TASK PROMPT:
Starting at the first line and ending at the last, output the data exactly.

INFORMATION PROVIDED section start

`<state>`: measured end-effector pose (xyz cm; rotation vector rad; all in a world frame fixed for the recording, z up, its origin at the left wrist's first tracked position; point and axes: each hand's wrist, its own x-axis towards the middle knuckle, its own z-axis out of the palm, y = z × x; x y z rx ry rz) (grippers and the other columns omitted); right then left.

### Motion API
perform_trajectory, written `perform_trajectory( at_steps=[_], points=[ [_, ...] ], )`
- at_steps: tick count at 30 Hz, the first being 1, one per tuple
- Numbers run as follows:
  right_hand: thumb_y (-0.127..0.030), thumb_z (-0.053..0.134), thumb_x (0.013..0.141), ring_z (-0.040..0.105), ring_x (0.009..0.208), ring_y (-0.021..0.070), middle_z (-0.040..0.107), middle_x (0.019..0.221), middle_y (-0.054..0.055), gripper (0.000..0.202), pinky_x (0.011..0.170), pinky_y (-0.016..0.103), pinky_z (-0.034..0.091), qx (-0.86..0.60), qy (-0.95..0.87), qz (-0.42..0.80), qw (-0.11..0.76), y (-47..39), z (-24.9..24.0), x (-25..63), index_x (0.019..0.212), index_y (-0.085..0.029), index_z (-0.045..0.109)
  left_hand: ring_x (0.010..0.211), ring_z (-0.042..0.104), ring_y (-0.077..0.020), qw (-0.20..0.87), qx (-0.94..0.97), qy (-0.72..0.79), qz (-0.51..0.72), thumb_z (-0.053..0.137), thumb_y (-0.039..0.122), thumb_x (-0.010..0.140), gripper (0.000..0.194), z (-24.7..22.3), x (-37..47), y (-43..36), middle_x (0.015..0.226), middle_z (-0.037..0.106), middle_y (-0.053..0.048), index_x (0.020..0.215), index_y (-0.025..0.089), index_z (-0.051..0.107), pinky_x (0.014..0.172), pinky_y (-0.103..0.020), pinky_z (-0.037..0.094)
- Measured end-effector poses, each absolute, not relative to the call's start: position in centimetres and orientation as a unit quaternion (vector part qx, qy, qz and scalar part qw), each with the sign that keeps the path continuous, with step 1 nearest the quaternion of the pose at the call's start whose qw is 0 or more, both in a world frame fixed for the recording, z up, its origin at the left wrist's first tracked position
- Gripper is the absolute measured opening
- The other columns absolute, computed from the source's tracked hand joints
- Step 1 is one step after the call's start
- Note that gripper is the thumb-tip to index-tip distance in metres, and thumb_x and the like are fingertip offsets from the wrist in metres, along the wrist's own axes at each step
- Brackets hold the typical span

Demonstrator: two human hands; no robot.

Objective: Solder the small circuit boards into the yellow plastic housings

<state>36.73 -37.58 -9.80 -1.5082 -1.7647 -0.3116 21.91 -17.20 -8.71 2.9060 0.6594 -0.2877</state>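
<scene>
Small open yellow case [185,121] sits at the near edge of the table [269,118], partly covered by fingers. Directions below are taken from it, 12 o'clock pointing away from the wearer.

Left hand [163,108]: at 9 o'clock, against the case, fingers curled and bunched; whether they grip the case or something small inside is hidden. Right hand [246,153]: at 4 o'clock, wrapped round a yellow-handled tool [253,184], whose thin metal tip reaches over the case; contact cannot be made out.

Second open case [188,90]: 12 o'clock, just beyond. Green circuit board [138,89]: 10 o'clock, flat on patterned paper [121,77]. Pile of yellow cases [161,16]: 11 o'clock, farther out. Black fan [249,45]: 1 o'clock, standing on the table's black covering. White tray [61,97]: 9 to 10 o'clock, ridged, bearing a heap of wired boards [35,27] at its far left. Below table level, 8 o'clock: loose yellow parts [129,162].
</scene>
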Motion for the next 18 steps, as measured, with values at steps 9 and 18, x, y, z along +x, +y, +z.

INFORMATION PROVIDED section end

RESPONSE TO THIS EXERCISE:
`<state>`: measured end-effector pose (xyz cm; rotation vector rad; all in a world frame fixed for the recording, z up, its origin at the left wrist's first tracked position; point and axes: each hand's wrist, its own x-axis towards the middle knuckle, its own z-axis out of the palm, y = z × x; x y z rx ry rz) (grippers and the other columns omitted); right then left.

### Motion API
perform_trajectory, written `perform_trajectory( at_steps=[_], points=[ [_, ...] ], )`
- at_steps: tick count at 30 Hz, the first being 1, one per tuple
- Numbers run as follows:
  right_hand: thumb_y (-0.127..0.030), thumb_z (-0.053..0.134), thumb_x (0.013..0.141), ring_z (-0.040..0.105), ring_x (0.009..0.208), ring_y (-0.021..0.070), middle_z (-0.040..0.107), middle_x (0.019..0.221), middle_y (-0.054..0.055), gripper (0.000..0.202), pinky_x (0.011..0.170), pinky_y (-0.016..0.103), pinky_z (-0.034..0.091), qx (-0.86..0.60), qy (-0.95..0.87), qz (-0.42..0.80), qw (-0.11..0.76), y (-47..39), z (-24.9..24.0), x (-25..63), index_x (0.019..0.212), index_y (-0.085..0.029), index_z (-0.045..0.109)
  left_hand: ring_x (0.010..0.211), ring_z (-0.042..0.104), ring_y (-0.077..0.020), qw (-0.20..0.87), qx (-0.94..0.97), qy (-0.72..0.79), qz (-0.51..0.72), thumb_z (-0.053..0.137), thumb_y (-0.039..0.122), thumb_x (-0.010..0.140), gripper (0.000..0.194), z (-24.7..22.3), x (-37..47), y (-43..36), middle_x (0.015..0.226), middle_z (-0.037..0.106), middle_y (-0.053..0.048), index_x (0.020..0.215), index_y (-0.025..0.089), index_z (-0.051..0.107), pinky_x (0.014..0.172), pinky_y (-0.103..0.020), pinky_z (-0.037..0.094)
- Measured end-effector poses, each absolute, not relative to the call's start: position in centimetres and orientation as a unit quaternion (vector part qx, qy, qz and scalar part qw), each with the sign that keeps the path continuous, with step 1 nearest the quaternion of the pose at the call's start whose qw is 0 or more, both in a world frame fixed for the recording, z up, its origin at the left wrist's first tracked position
- Gripper is the absolute measured opening
- The other columns absolute, computed from the source's tracked hand joints
- Step 1 is one step after the call's start
- Note that gripper is the thumb-tip to index-tip distance in metres, and thumb_x and the like are fingertip offsets from the wrist in metres, along the wrist's own axes at each step
- Brackets hold the typical span

Demonstrator: two human hands; no robot.

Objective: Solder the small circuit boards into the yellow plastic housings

<state>36.73 -37.58 -9.80 -1.5082 -1.7647 -0.3116 21.91 -17.20 -8.71 2.9060 0.6594 -0.2877</state>
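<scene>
Small open yellow case [185,121] sits at the near edge of the table [269,118], partly covered by fingers. Directions below are taken from it, 12 o'clock pointing away from the wearer.

Left hand [163,108]: at 9 o'clock, against the case, fingers curled and bunched; whether they grip the case or something small inside is hidden. Right hand [246,153]: at 4 o'clock, wrapped round a yellow-handled tool [253,184], whose thin metal tip reaches over the case; contact cannot be made out.

Second open case [188,90]: 12 o'clock, just beyond. Green circuit board [138,89]: 10 o'clock, flat on patterned paper [121,77]. Pile of yellow cases [161,16]: 11 o'clock, farther out. Black fan [249,45]: 1 o'clock, standing on the table's black covering. White tray [61,97]: 9 to 10 o'clock, ridged, bearing a heap of wired boards [35,27] at its far left. Below table level, 8 o'clock: loose yellow parts [129,162].
</scene>
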Motion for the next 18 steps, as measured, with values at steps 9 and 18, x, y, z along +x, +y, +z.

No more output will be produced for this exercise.